El Lado Bueno del Lobo Feroz
Capítulo I
Sudor, Sangre y Barro.
Corría desesperadamente por entre los altos cipreses de aquel lúgubre bosque. La neblina le impedía ver más allá de unos cuantos metros pero eso a la vez se convertía en una ventaja. Sus pesados y presurosos pasos dejaban grandes huellas sobre la tierra húmeda y se oía el crujir de ramas que se quebraban bajo su peso confundiéndose con su acelerada respiración. No sabía cuánto más podrían aguantar sus piernas que, adoloridas, clamaban por un descanso; sólo esperaba que fuera lo suficiente para alcanzar a encontrar un lugar seguro que le permitiera esconderse. Esconderse, como un vil cobarde. Pero sabía no tenía más opción.
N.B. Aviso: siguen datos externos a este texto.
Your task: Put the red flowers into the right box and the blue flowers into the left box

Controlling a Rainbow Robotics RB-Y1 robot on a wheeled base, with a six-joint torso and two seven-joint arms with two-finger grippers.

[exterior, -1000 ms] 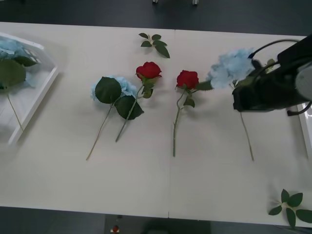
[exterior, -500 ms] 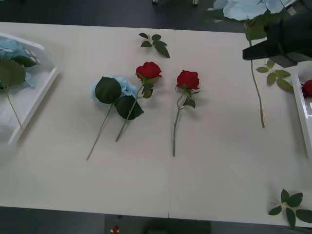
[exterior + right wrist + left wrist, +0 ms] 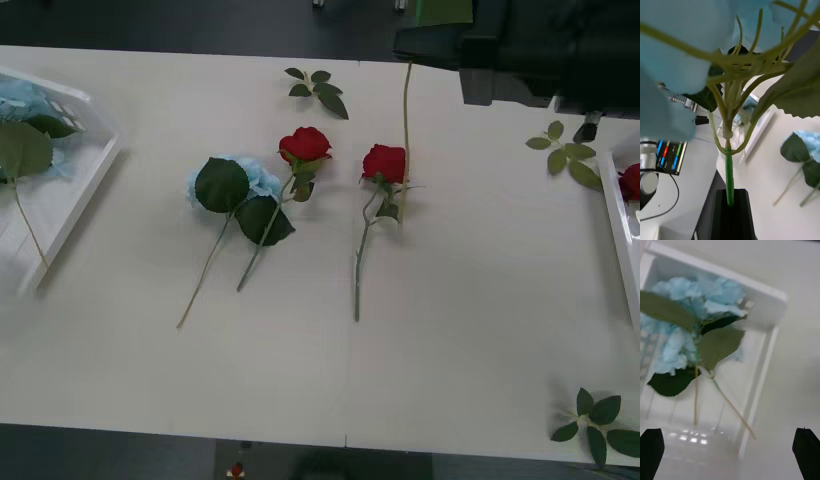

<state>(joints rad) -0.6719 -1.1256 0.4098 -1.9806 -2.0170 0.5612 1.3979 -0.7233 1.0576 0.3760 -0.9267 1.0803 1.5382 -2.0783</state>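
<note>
Table (image 3: 470,350) first: the left box (image 3: 75,205) sits at its left edge with blue flowers in it, and the right box (image 3: 618,235) is at the right edge. The right gripper (image 3: 730,204) is high at the back, closed tight on a blue flower (image 3: 685,48) stem that hangs down near a red flower (image 3: 385,162). It should carry it high across to the left box, where the left gripper (image 3: 730,448) waits wide open, holding nothing.

Even, soft light falls on the pale worktop (image 3: 450,330), and the stems cast only faint shadows. The near blue petals (image 3: 681,48) in the right wrist view are out of focus. The left box (image 3: 763,352) smears softly in the left wrist view.
</note>
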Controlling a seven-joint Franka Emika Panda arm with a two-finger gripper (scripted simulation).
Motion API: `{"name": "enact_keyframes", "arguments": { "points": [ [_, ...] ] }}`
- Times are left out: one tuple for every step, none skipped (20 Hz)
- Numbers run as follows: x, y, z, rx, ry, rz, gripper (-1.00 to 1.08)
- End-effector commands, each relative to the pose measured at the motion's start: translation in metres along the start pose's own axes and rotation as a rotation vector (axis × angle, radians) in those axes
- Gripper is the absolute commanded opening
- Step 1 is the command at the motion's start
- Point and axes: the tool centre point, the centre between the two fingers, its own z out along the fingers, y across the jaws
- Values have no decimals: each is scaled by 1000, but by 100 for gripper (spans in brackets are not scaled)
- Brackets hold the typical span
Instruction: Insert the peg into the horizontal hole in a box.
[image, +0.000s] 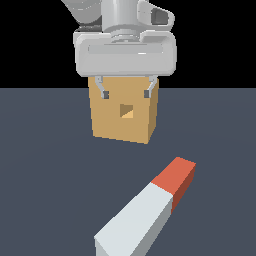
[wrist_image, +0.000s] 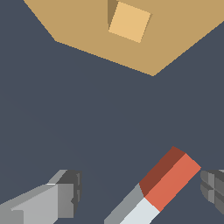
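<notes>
One long square-sectioned peg (image: 145, 212), pale grey-white with a shorter red-orange end, lies flat on the dark blue-grey floor (image: 45, 165). You will find it at about five o'clock in the exterior view, well apart from the tan, yellow-brown cube-shaped box (image: 125, 112). Its red-orange end points toward one o'clock, roughly in the direction of the box but off to one side of it; the pale end runs out past the picture's lower edge.

The box stands on the floor near twelve o'clock in that view. Its small square hole (image: 126, 111) sits in the middle of the face turned toward the camera.

Your grey two-fingered gripper (image: 126, 93) hangs above the floor in front of the box, with its white-grey hand housing (image: 125, 52) at twelve o'clock. The fingers (image: 104, 92) are spread wide and hold nothing. In the wrist view, the red-orange end (wrist_image: 170, 179) lies below and between the fingers (wrist_image: 65, 192), nearer one of them. You cannot tell from either view how far above the peg the fingertips are. The wrist view also shows the box (wrist_image: 175, 39) and its hole (wrist_image: 129, 21) beyond the peg.
</notes>
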Motion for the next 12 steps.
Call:
{"name": "enact_keyframes", "arguments": {
  "points": [
    [0,0,0,0,0,0,100],
    [0,0,0,0,0,1,100],
    [-1,1,1,0,0,5,100],
    [-2,1,2,0,0,10,100],
    [-4,2,3,0,0,18,100],
    [-6,3,4,1,0,29,100],
    [-8,5,6,1,0,41,100],
    [-11,6,9,1,0,56,100],
    [-15,8,11,2,0,74,100],
    [-19,10,14,2,0,94,100],
    [-24,12,18,3,0,117,100],
    [-29,14,22,3,0,142,100]
  ]
}}
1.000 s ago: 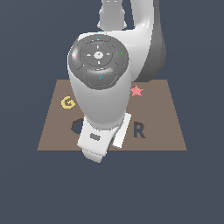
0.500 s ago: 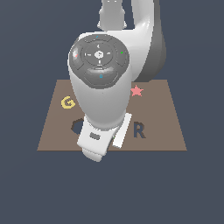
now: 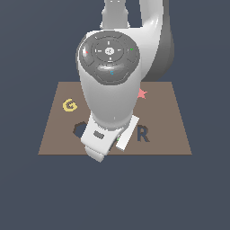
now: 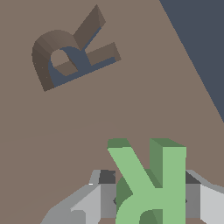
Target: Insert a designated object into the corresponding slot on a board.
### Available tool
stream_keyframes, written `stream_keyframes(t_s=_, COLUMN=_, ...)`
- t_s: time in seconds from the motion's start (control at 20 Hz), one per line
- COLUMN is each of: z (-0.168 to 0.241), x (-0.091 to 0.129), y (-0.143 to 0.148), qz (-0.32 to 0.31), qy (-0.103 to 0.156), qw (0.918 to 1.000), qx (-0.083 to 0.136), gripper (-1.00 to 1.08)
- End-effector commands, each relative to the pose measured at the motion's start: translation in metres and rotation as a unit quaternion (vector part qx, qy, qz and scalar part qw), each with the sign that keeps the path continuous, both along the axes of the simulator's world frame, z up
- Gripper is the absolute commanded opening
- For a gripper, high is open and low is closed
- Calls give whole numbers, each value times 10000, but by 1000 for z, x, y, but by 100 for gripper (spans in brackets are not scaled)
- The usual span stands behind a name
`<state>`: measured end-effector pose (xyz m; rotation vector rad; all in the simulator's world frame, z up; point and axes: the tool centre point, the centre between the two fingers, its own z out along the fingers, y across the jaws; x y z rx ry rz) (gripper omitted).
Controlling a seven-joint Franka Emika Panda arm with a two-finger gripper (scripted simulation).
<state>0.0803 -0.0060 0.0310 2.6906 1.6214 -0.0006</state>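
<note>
In the wrist view my gripper is shut on the green letter R, with a grey finger on either side of it. I hold it above the brown board. The dark R-shaped slot lies apart from the piece and is turned at a different angle to it. In the exterior view the arm's hand covers the gripper. Only a speck of the green R shows, just to the exterior view's left of the slot.
On the board in the exterior view are a yellow G, a red star partly behind the arm, and a dark round-polygon hole partly under the hand. The board's edge and the dark floor show in the wrist view.
The marks on the arm's round cap have turned a little, so the wrist is rotating. The hand stays over the same spot on the board.
</note>
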Motion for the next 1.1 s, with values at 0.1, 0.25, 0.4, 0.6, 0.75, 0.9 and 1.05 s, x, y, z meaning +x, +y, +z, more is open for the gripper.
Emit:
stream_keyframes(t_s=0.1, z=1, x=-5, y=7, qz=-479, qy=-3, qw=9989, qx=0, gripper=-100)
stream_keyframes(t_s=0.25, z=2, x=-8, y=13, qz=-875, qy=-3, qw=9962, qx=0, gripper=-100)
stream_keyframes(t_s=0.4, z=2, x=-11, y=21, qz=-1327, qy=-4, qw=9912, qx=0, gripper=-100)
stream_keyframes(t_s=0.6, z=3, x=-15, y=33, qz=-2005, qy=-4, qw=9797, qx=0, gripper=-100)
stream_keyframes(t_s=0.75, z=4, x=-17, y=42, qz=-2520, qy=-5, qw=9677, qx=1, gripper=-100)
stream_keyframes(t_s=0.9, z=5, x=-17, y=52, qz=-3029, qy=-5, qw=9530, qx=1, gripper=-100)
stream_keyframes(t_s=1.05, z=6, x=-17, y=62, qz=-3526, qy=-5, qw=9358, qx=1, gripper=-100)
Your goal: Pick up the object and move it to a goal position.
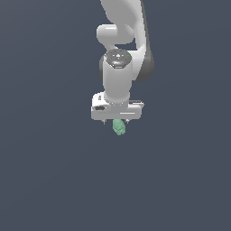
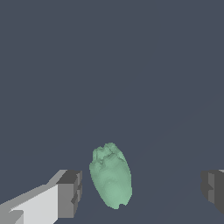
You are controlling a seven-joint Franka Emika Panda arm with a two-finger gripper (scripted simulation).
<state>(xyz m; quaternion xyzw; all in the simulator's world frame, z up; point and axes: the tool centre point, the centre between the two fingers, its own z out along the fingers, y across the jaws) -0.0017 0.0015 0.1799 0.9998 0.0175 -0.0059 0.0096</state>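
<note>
The object [image 1: 119, 127] is a small pale mint-green lumpy oval blob lying on the dark grey surface. In the exterior view it pokes out from under the white gripper [image 1: 116, 121], which hangs directly over it. In the wrist view the object [image 2: 111, 176] lies between the two grey fingertips [image 2: 70, 192], closer to one of them. The gripper [image 2: 141, 189] is open, with a wide gap between the jaws, and neither pad touches the blob.
The white arm [image 1: 120, 67] stands upright above the gripper. The flat dark grey surface [image 1: 45, 171] spreads all around with no other objects or edges in view.
</note>
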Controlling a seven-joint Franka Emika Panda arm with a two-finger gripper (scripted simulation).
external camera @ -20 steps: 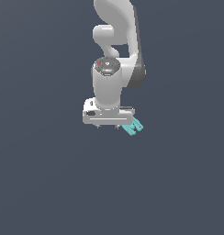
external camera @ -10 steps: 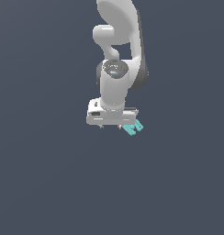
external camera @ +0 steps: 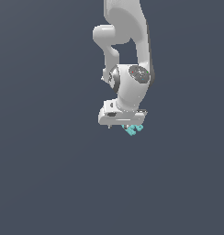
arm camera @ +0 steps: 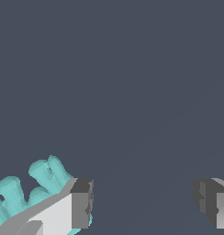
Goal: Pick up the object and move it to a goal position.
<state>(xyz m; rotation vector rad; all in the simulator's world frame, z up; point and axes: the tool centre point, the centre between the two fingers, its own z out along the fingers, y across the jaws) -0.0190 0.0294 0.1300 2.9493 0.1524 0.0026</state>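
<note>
1. Teal and single: you have one object, one white arm, and one gripper.
2. Your fingers stand wide apart with bare space between the pads; nothing is clamped.
3. You see the object against the outer side of one finger, under the hand in the exterior view.
4. Dark floor lies open all round you.
5. Its long axis is unclear; rounded prongs splay away from the finger.
</note>
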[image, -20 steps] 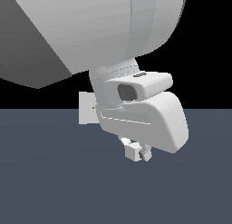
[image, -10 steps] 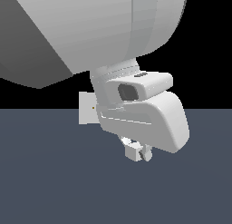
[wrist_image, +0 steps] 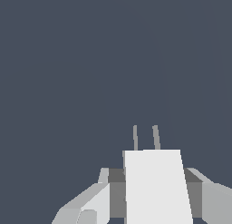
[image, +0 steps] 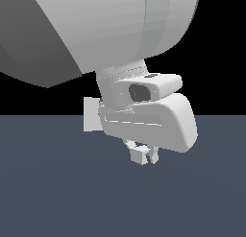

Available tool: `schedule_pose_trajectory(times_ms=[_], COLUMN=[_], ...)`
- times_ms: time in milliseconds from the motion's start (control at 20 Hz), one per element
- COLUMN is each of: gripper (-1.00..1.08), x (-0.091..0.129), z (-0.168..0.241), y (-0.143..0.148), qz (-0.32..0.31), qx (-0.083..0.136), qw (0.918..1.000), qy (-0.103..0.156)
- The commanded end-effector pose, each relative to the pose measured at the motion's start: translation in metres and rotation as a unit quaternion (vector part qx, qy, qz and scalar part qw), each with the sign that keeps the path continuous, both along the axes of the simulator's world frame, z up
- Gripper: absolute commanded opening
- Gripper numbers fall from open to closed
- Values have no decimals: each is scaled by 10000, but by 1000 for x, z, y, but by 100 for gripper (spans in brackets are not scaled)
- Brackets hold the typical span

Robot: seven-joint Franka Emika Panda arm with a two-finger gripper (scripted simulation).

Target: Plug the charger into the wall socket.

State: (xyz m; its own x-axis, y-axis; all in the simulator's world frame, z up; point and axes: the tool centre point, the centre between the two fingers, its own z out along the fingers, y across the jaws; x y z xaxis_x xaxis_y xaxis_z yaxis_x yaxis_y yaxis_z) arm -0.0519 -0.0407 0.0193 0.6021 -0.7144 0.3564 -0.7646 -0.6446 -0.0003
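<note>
My gripper (image: 143, 156) hangs below the arm's large white hand in the exterior view and is shut on the charger (image: 139, 156), a small white cube held above the dark grey floor. In the wrist view the charger (wrist_image: 156, 187) sits between my fingers (wrist_image: 86, 202), with two thin grey prongs (wrist_image: 145, 137) sticking out away from the camera over bare floor. The wall socket (image: 90, 114), a flat upright white plate, shows at the exterior view's left behind the hand, mostly hidden by it. One small dark-yellowish hole shows at its covered edge. The socket is out of the wrist view.
The arm's big grey-white link (image: 96, 29) fills the upper part of the exterior view. The dark grey floor (image: 57, 193) spreads below, with a black background above the horizon.
</note>
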Motion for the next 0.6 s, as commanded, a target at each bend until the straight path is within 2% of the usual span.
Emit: schedule_pose_trajectory(times_ms=[0, 300, 550], gripper=[-100, -100, -100], x=[5, 19, 31], z=[4, 16, 29], y=[2, 9, 19], qz=[247, 1071, 1861], qx=[-4, -16, -28], qw=[9997, 9942, 9825], qy=[-7, -20, -32])
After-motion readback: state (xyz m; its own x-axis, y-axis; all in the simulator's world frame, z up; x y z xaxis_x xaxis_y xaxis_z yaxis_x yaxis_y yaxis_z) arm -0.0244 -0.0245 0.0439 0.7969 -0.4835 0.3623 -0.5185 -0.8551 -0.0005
Su corazón se estrellaba fuertemente en su pecho, recordándole que si detenía su marcha, también se detendría su latir, pues un verde rayo no se dejaría esperar para atravesarlo implacablemente. Mas ya casi no le quedaban fuerzas para proseguir, y aun así continuaba corriendo haciendo caso omiso del dolor que sentía pues el miedo muchas veces es un motor todavía más fuerte que el peor de los suplicios. Aun podía escuchar los gritos de sus perseguidores y algunas veces veía un rayo pasar muy cerca de él aunque otros se dirigían en direcciones tan diversas que pudo suponer que ya no lo veían y aprovechaban su gran número para correr por distintas direcciones y así poder hallarlo. Estaba acorralado.
Él era el lobo. Ellos, los cazadores.
Se encontraba exhausto y con gran temor supo que no podía continuar, su visión se volvió borrosa e incluso a ratos veía todo negro, le fallaban las piernas y el dolor punzante de la herida en su hombro se hizo inaguantable. Se apoyó en un árbol y cayó pesadamente sobre la tierra. Un gemido que salió de su boca quedó suspendido un momento en ese silencio sobrecogedor que sólo es capaz de producir la naturaleza, casi como si intuyera el triste destino de uno de sus seres que volvería a ser parte de ella, entregándole su cuerpo ya inerte. Permaneció unos segundos inmóvil, sus palmas estaban en contacto con el suelo y el inconfundible olor de la tierra le inundaba el cerebro, cerró su mano y sus dedos arrastraron parte de ella.
La apretó con fuerza.
No, él no moriría así, sus captores le encontrarían con la frente en alto, desafiante, como había vivido.
Haciendo uso de las fuerzas que sabía no le quedaban, se aferró al árbol e intentó pararse, mas sus piernas no respondieron y volvió a caer. Resignado, apoyó su espalda al tronco y su cabeza cayó hacia atrás.
Cerró los ojos un momento.
Ya no oía nada, se sentía como en un sueño. Miró sus manos, cubiertas de sangre que no era completamente suya, sus largas uñas que tantas veces habían cogido y desgarrado presas con una crueldad inimaginable. Las llevó hacia la herida de su hombro que no dejaba de sangrar, pero no alcanzó a tocar esa oscura mancha. No tenía caso. Para qué constatar una de las múltiples heridas provocadas por hechizos furtivos que le habían alcanzado si nada podía hacer.
Miró la luna una vez más. Su compañera y testigo silencioso de las atrocidades que había cometido. Pero también testigo de las razones, causas y consecuencias.
Su respiración se hacía lenta, paciente, pero no acompasada, notaba la sequedad en su garganta y cómo el frío implacable se colaba por sus vías, congelando su pecho.
Sudor, sangre y barro. Eso era todo lo que él era en ese momento. Pero no lo que siempre había sido. Porque Greyback no siempre fue un lobo.